Insulin is the pivotal hormone of blood glucose regulation, increasing peripheral glucose uptake, switching off hepatic gluconeogenesis, while stimulating glycogen synthesis and peripheral fat deposition.

Insulin deficiency exaggerates the normal response to fasting, which is to increase liver production of glucose by gluconeogenesis from fat and protein together with breakdown of liver glycogen stores by glycogenolysis. Peripheral glucose uptake is impaired and levels of the main counter-regulatory hormones (ie, glucagon, cortisol, catecholamines, growth hormone) increase.
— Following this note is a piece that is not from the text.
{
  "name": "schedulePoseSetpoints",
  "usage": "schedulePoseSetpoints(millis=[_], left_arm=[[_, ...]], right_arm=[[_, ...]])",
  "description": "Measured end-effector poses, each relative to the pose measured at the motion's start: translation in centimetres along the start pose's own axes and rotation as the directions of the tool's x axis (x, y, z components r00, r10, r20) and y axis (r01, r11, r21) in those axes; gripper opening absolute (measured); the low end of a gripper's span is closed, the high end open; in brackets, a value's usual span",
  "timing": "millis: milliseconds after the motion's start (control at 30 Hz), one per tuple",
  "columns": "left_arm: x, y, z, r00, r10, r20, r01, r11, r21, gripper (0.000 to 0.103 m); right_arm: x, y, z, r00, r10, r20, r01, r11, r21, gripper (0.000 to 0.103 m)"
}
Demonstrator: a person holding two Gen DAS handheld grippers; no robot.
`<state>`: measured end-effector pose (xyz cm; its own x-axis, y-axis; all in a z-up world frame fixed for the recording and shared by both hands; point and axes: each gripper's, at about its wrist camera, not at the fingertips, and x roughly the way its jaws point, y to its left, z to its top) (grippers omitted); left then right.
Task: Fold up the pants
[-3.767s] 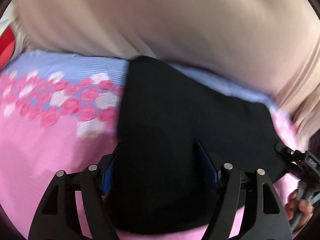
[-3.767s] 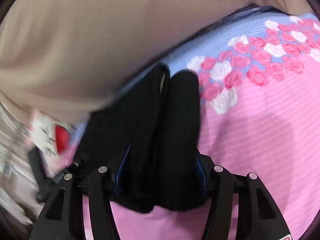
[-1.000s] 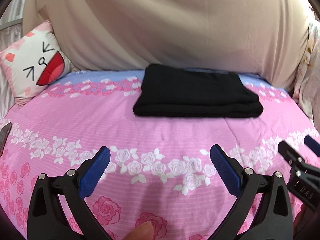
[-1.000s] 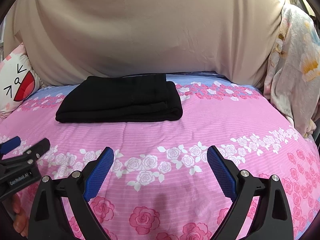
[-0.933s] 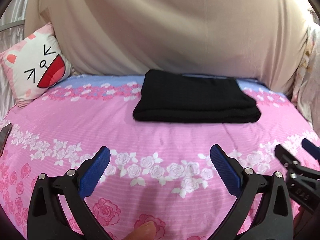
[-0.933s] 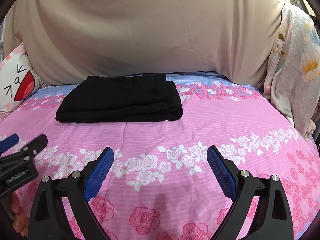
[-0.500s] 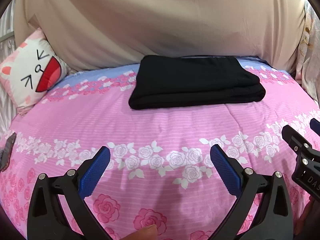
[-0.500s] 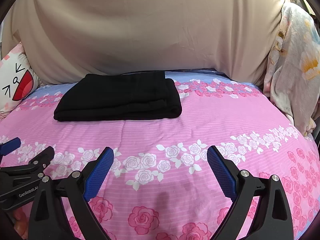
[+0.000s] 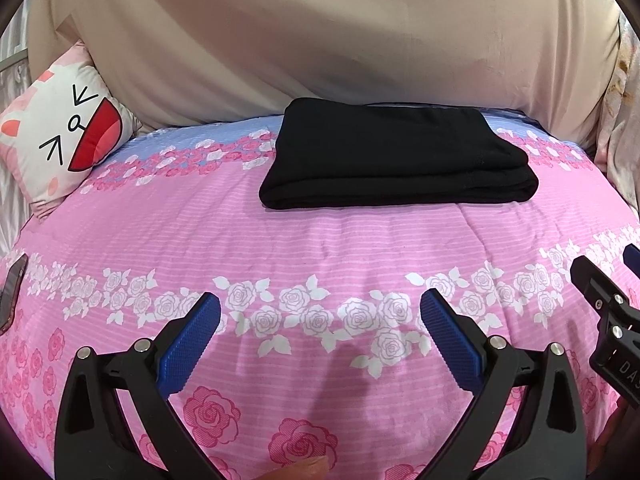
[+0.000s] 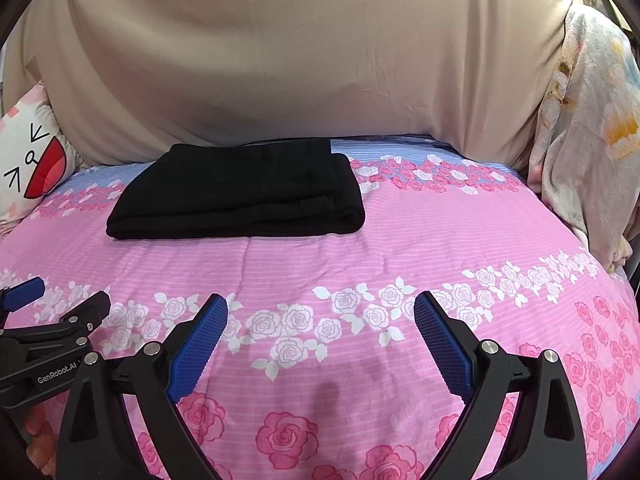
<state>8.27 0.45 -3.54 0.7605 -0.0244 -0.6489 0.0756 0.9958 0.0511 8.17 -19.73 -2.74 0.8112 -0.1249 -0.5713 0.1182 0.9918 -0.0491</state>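
The black pants (image 9: 396, 156) lie folded into a flat rectangle at the far side of the pink rose bedspread (image 9: 320, 248), close to the beige backrest. They also show in the right wrist view (image 10: 240, 192). My left gripper (image 9: 320, 316) is open and empty, well short of the pants, over the band of white roses. My right gripper (image 10: 320, 316) is open and empty too, the same distance back. Each gripper shows at the edge of the other's view, the right gripper (image 9: 604, 292) and the left gripper (image 10: 56, 300).
A cat-face cushion (image 9: 60, 140) leans at the far left. A beige cover (image 10: 300, 60) rises behind the bed. A flowered cloth (image 10: 588, 140) hangs at the right. A dark phone-like object (image 9: 10, 296) lies at the bed's left edge.
Both grippers held the black pants 3.8 s ago, then let go and drew back. Over the last second the left gripper tilted slightly; the pants stay still.
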Motion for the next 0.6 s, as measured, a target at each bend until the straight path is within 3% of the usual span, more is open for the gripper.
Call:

Various metabolic consequences follow.[2]

Hyperglycemia

Glucagon stimulates glycogenolysis and gluconeogenesis, doubling liver glucose production. Hyperglycemia further impairs peripheral glucose uptake and inhibits any residual insulin synthesis. Blood glucose levels rise above the renal threshold for glucose reabsorption, causing an osmotic diuresis.

Fluid and electrolytes

Although they tend to be overestimated, fluid losses can be considerable, typically 3-8% of body weight.[3] Most water is lost by osmotic diuresis, with important contributions from hyperventilation and vomiting. The diuresis also leads to significant urinary losses of potassium, sodium, phosphate, and magnesium ions.

Ketoacidosis

Insulin inhibits the lipolytic action of cortisol and growth hormone; thus, insulin deficiency increases circulating levels of fatty acids. These are oxidized in the liver, producing the acidic ketone bodies beta-hydroxybutyrate and acetoacetate, from which acetone spontaneously forms. The resulting acidosis primarily is due to circulating ketone bodies, with additional contributions from excess fatty acids and lactic acidosis, as a consequence of poor tissue perfusion.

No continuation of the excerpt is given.